The scaling results show that different urban features which are not related to each other have also exponential scalings with the size of city over various cities worldwide. In particular, the scaling exponents of urban features, which represent the levels of linearity, are shown to be different depending on the characteristics of the features. For example, quantities related to material infrastructure, such as the number of gas station, the length of electrical cables are characterized as sublinear(exponent value is smaller than 1.), while those about related to social currenice, sucah as information, innovation or wealth are characterized as superlinear(exponent value is bigger than 1.)(6).

To explain the process that this urban scaling result is emerged, Luís M. A. Bettencourt constructed a model assuming four characteristics of urban behavior: mixing population, incremental growth of infrastructure network, bounded human effort, proportional socio-economic output to local interactions(7).

Arguments

The Linearity of Residuals

resi_linearity
As shown in Fig. 1, the amount of residuals also has a relationship with the size of crimes (thus, also with the size of cities). That means, the data may have a problem of [heteroscedacity]. According to Wikipedia,

“(…) regression analysis using heteroscedastic data will still provide an unbiased estimate for the relationship between the predictor variable and the outcome, but standard errors and therefore inferences obtained from data analysis are suspect. Biased standard errors lead to biased inference, so results of hypothesis tests are possibly wrong.” (8)

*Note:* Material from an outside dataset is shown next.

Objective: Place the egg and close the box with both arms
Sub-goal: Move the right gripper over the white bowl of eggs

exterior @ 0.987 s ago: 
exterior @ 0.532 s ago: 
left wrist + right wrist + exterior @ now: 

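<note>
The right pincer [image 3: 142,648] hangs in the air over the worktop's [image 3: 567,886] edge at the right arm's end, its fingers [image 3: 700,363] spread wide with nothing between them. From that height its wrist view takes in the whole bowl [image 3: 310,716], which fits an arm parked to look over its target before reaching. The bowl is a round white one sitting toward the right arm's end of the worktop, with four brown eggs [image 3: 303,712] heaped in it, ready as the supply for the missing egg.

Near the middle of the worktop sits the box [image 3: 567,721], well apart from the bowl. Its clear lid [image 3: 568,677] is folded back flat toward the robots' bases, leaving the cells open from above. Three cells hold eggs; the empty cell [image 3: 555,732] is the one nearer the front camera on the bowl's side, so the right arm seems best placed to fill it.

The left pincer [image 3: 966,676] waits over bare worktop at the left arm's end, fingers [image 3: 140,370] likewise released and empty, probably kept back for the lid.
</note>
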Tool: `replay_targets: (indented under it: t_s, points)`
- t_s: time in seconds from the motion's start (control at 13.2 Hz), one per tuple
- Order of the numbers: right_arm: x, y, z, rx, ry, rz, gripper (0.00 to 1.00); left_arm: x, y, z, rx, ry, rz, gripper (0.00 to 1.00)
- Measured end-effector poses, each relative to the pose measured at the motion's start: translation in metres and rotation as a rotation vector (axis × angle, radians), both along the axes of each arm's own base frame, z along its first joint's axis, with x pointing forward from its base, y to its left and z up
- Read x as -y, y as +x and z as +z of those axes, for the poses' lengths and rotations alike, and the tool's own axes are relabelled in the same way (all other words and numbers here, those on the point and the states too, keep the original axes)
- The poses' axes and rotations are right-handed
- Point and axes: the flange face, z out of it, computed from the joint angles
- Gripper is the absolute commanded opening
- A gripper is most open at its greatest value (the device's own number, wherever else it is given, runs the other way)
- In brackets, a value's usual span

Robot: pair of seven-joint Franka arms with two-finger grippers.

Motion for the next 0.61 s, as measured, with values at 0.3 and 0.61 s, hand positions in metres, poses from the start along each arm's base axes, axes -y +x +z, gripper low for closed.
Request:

If it is true, can we say more than “Bigger the city is, more the crimes are.”? Furthermore, what should we care when we apply existing regression methods on log-scaled values?

Overemphasis on Population

Assume that there are some set of quantities named A, B, and C. If A has a linear relationship with B, and B has a linear relationship with C, B is highly likely to have a linear relationship with C either. In this situation, the three linear relationships between A, B, and C themselves cannot explain any underlying causalities among them.

By the way, as far as I understand, some explanations in urban scaling implictly claim that the city size – generally measured by its population – is the main factor to cause the quantitative differences. For example, Luis Bettencourt mentioned that

“On average, as city size increases, per capita socio-economic quantities such as wages, GDP, number of patents produced and number of educational and research institutions all increase by approximately 15% more than the expected linear growth.”(5)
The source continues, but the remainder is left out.